*ABOUT THIS TASK:* For the material that follows, return exactly the lines from the one with "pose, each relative" through the one with "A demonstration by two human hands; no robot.", both ends included.

*PROVIDED ENTRIES:*
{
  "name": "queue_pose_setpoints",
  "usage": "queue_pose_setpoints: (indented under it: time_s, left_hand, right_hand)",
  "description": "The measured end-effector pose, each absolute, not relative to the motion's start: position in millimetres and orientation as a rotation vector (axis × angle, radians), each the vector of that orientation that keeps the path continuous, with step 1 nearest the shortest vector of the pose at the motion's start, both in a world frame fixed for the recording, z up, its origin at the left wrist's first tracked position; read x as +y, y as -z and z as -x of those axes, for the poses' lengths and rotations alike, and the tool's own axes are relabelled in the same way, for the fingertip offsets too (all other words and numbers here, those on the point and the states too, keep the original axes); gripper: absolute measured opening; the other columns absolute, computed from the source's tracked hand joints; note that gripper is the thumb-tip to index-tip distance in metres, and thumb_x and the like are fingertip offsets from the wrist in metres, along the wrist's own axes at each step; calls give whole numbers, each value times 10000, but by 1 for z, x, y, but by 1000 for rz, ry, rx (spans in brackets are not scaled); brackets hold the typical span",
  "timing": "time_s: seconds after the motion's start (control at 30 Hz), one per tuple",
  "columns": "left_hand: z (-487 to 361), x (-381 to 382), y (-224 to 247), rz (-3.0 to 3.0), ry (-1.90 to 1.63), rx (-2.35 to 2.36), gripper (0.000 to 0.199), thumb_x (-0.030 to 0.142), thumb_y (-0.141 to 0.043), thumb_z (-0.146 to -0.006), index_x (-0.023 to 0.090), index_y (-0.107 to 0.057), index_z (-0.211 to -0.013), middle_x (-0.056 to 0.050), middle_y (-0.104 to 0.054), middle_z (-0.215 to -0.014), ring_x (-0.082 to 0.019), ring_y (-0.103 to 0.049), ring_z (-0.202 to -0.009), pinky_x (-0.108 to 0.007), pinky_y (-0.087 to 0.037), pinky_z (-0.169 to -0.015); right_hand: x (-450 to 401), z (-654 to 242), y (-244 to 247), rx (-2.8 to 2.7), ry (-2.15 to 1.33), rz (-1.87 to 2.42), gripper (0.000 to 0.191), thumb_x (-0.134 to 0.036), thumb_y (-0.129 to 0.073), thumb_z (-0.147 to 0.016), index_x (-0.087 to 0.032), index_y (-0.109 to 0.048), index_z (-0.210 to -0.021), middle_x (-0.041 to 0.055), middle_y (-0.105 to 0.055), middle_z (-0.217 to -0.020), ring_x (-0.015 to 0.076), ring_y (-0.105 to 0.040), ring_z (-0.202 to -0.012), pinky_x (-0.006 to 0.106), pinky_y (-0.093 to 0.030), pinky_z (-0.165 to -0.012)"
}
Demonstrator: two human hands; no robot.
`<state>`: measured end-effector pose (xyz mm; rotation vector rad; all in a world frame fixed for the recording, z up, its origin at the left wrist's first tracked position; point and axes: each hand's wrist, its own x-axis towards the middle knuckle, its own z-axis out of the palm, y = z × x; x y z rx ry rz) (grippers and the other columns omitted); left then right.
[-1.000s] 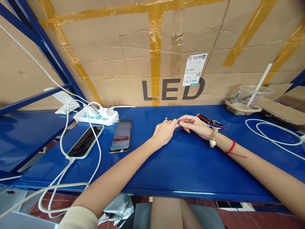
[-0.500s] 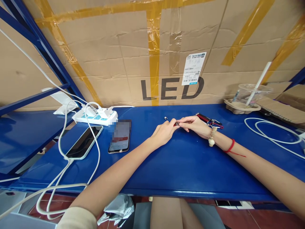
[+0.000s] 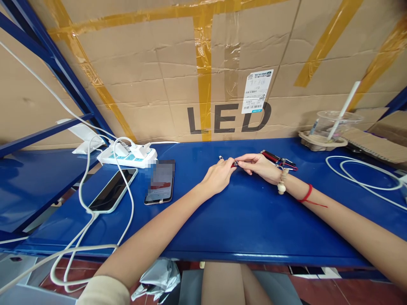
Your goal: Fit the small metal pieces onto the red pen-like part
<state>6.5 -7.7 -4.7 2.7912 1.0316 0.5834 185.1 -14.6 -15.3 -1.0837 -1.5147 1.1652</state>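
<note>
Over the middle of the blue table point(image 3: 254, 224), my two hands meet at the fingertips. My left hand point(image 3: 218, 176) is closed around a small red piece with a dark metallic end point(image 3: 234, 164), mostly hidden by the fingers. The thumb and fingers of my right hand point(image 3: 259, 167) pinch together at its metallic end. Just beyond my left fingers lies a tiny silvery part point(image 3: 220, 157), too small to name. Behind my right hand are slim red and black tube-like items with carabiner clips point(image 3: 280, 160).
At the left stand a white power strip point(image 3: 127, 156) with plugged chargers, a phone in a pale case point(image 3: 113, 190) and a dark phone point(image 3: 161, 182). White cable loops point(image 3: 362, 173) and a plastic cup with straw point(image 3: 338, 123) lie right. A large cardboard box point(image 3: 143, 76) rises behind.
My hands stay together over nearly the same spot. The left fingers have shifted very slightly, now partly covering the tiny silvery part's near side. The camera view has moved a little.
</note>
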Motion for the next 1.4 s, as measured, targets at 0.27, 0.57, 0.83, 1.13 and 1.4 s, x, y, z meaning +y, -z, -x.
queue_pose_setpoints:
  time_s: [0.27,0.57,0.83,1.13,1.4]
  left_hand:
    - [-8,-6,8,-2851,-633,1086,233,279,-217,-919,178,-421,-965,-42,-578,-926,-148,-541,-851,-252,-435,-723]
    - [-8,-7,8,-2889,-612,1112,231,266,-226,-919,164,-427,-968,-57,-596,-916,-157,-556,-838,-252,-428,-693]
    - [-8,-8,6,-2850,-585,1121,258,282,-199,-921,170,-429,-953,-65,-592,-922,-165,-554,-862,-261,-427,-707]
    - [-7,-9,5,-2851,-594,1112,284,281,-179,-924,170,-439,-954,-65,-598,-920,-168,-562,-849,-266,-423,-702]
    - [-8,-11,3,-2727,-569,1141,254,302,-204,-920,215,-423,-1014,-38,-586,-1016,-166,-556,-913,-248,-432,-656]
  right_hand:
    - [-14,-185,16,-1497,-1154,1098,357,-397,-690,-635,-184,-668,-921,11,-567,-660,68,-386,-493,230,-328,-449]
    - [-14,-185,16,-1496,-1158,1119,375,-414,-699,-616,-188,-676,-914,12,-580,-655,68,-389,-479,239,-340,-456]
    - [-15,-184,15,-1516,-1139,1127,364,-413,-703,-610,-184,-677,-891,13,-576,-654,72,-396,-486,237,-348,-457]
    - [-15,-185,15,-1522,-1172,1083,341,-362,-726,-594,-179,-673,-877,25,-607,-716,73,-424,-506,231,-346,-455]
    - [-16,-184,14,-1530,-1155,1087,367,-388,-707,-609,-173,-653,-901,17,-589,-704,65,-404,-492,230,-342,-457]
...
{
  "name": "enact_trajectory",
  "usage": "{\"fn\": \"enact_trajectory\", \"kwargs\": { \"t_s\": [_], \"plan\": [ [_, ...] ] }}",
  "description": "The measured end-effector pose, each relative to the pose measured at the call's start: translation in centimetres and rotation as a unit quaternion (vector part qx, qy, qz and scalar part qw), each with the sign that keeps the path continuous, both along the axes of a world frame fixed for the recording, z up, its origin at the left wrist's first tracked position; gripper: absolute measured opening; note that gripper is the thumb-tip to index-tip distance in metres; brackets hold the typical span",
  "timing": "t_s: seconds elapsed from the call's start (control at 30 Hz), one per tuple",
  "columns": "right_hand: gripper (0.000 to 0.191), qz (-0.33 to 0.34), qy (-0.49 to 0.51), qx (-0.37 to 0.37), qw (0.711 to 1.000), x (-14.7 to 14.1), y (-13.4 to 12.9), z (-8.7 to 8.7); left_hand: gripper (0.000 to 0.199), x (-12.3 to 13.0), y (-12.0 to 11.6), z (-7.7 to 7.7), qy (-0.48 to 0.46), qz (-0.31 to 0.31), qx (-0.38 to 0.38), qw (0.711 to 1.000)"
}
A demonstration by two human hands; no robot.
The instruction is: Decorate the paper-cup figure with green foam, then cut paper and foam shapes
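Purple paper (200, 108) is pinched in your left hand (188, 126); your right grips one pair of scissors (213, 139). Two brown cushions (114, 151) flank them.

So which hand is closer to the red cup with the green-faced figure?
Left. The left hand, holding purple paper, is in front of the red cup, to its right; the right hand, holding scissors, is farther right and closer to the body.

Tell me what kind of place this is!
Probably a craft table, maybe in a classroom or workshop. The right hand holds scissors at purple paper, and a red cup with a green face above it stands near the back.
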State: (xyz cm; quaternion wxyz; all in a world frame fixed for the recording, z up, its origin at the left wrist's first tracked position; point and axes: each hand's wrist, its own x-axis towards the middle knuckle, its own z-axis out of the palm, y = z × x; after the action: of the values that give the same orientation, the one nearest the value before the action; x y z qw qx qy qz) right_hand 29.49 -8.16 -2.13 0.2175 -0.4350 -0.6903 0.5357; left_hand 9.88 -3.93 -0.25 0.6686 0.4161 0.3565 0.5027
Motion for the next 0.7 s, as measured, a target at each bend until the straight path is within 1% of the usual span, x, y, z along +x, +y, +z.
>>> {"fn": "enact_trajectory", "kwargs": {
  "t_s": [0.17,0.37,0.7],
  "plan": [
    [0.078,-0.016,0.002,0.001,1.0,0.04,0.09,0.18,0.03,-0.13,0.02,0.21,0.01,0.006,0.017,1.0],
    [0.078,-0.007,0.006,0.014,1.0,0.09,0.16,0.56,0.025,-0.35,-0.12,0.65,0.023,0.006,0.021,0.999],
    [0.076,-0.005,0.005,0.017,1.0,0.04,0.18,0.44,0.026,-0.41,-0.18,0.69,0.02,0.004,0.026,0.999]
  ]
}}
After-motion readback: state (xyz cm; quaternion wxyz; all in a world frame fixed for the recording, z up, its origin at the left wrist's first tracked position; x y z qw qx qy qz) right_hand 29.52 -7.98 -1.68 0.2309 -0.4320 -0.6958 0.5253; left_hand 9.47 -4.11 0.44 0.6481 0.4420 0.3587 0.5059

*OUTPUT OF THE EXERCISE:*
  "description": "The measured end-effector pose, each relative to the pose measured at the call's start: translation in centimetres and rotation as a unit quaternion (vector part qx, qy, qz and scalar part qw), each with the sign that keeps the path continuous, both along the axes of a world frame fixed for the recording, z up, its origin at the left wrist's first tracked position; gripper: absolute measured opening; note that gripper is the thumb-tip to index-tip distance in metres; brackets hold the typical span",
  "timing": "t_s: seconds elapsed from the call's start (control at 30 Hz), one per tuple",
  "columns": "right_hand: gripper (0.000 to 0.191), qz (-0.33 to 0.34), qy (-0.49 to 0.51), qx (-0.37 to 0.37), qw (0.711 to 1.000), x (-14.7 to 14.1), y (-13.4 to 12.9), z (-8.7 to 8.7); left_hand: gripper (0.000 to 0.199), x (-12.3 to 13.0), y (-12.0 to 11.6), z (-7.7 to 7.7), qy (-0.48 to 0.46), qz (-0.31 to 0.31), qx (-0.38 to 0.38), qw (0.711 to 1.000)"
}
A demonstration by two human hands; no robot.

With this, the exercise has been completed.